Various economic indicators show the waning momentum in the country’s post-pandemic recovery.

Total retail sales, which include spending by governments, businesses and households, grew 3.1% year-on-year in June, down from 12.7% the previous month, as the effect of the low base created by the lockdowns in Shanghai and other regions last year tailed off. A 16.1% year-on-year uptick in dining sales was a major driver of the growth in June.

On a month-to-month basis, retail sales only grew 0.23% in June.

Value-added industrial production climbed 4.4% year-on-year in June, but barely increased from May, up just 0.68%. Industrial output of major state-owned enterprises grew 5.4% year-on-year in June, while major private businesses recorded a lower growth rate of 3.2%, NBS data show.

The central bank stepped up its monetary easing last month, cutting some key policy rates in a bid to stimulate households and the private sector’s borrowing and investment amid weak confidence and dim income prospects.

Larry Hu and Yuxiao Zhang, Macquarie International Services Ltd. economists, predict the rate-cutting cycle will continue, with another 10-basis-point policy rate reduction “in the next month or two.” They also expect a lowering of the reserve requirement ratio — which determines the amount of cash banks need to keep in reserve — soon to encourage lending to the real economy.

The latest NBS data of real estate investment indicate that the industry was still struggling to get back on its feet, despite policy supports that encourage financing by homebuyers and select property developers.

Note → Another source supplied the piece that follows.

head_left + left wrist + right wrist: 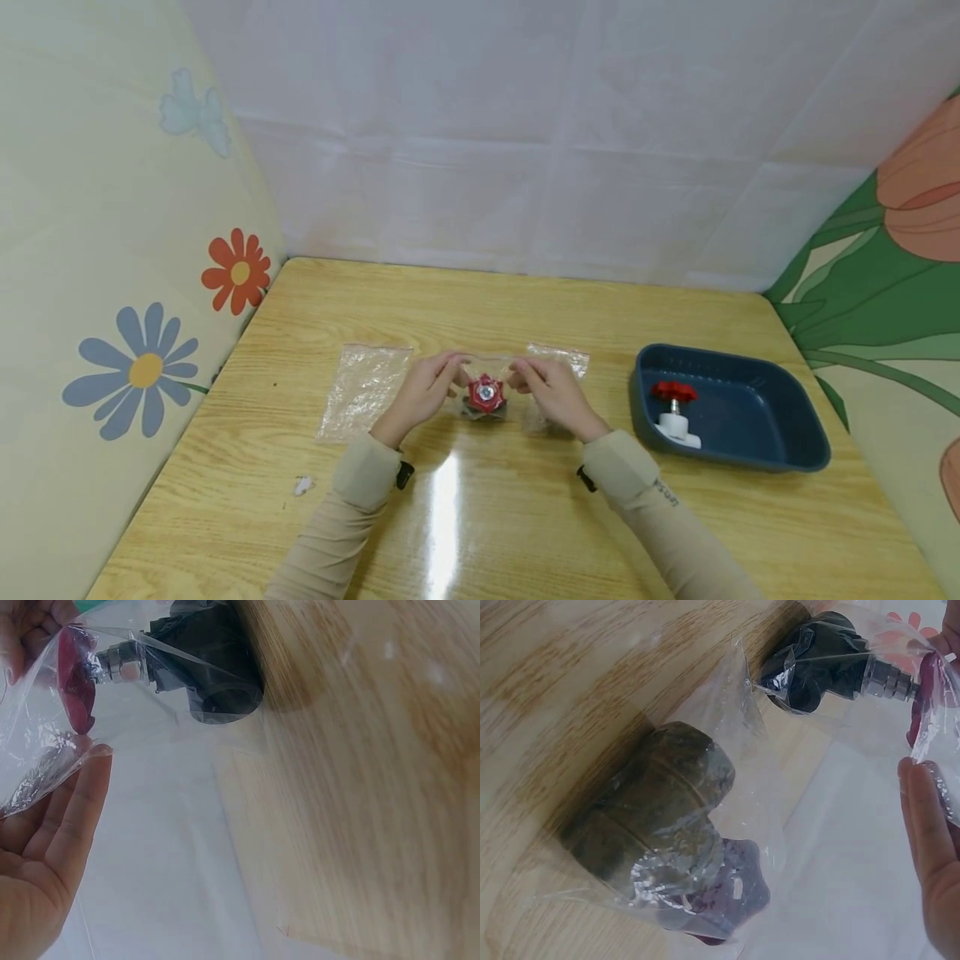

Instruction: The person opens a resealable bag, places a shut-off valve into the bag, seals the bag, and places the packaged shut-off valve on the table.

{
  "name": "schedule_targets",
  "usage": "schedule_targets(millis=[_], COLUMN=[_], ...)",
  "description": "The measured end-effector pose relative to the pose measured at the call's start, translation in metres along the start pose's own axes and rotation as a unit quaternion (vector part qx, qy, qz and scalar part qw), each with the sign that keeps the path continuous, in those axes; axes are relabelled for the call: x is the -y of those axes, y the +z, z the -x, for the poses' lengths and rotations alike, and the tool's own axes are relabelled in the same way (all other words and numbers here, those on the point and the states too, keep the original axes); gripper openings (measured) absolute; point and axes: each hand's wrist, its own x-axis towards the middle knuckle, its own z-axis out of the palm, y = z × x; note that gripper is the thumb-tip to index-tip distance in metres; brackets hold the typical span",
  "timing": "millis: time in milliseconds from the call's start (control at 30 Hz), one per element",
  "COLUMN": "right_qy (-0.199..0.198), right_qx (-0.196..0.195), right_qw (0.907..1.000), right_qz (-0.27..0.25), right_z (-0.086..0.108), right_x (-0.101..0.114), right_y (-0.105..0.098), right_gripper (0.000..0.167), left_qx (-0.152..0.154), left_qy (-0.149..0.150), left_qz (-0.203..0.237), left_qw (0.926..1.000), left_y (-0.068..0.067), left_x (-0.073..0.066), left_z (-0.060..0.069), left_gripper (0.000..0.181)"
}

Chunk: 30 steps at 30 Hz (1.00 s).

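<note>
A clear plastic bag (120, 645) surrounds a dark T-shaped valve (206, 664) with a metal stem and a red handwheel (486, 393), upright on the table. My left hand (427, 390) pinches the left end of the bag's top edge. At the right end, my right hand (557, 392) pinches the same edge, so the mouth stretches between both hands above the handwheel. Under my right hand lies a second bag (562, 358); in the right wrist view it holds a brownish-green valve (645, 810) with a dark red handwheel (731, 889).
Left of the hands a flat clear bag (366, 392) lies on the wooden table (300, 542). A blue tray (750, 367) at the right contains a white valve (675, 425) with a red handwheel. A small white scrap (303, 485) lies front left.
</note>
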Motion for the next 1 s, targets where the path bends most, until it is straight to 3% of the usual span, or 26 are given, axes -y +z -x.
schedule_targets(millis=[400, 633, 1000], right_qy=[0.005, -0.01, 0.002], right_qx=[0.004, -0.01, -0.032], right_qw=[0.9999, 0.9999, 0.9991], right_qz=[0.01, 0.003, -0.026], right_z=[-0.001, -0.001, 0.008], right_x=[-0.003, -0.003, 0.033], right_y=[0.0, 0.001, 0.0], right_gripper=[0.032, 0.027, 0.016], left_qx=[0.004, -0.007, -0.033], left_qy=[-0.009, -0.009, 0.014], left_qz=[0.002, 0.008, 0.002], left_qw=[0.9999, 0.9999, 0.9993], left_y=[0.0, 0.0, 0.002], left_x=[0.0, 0.001, -0.013], left_z=[-0.001, -0.003, -0.003], left_gripper=[0.031, 0.022, 0.011])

In the first half of the year, investment in property development dropped 7.9% year-on-year, widening from a 7.2% decline in the first five months. Meanwhile, fixed-asset investment, which includes property development investment, grew 3.8% in the first half, driven by a 6% rise in manufacturing investment and a 7.2% jump in government-led infrastructure investment.

The economic recovery is expected to fade further in the second half, economists led by Lu Ting, chief China economist at Nomura Holdings Inc., wrote on Monday.

China is likely to introduce supportive measures such as rate cuts and fiscal support for local governments, but these “may not turn things around,” the economists said, pointing to factors including weak confidence, shrinking local fiscal revenues, and fewer available policy tools.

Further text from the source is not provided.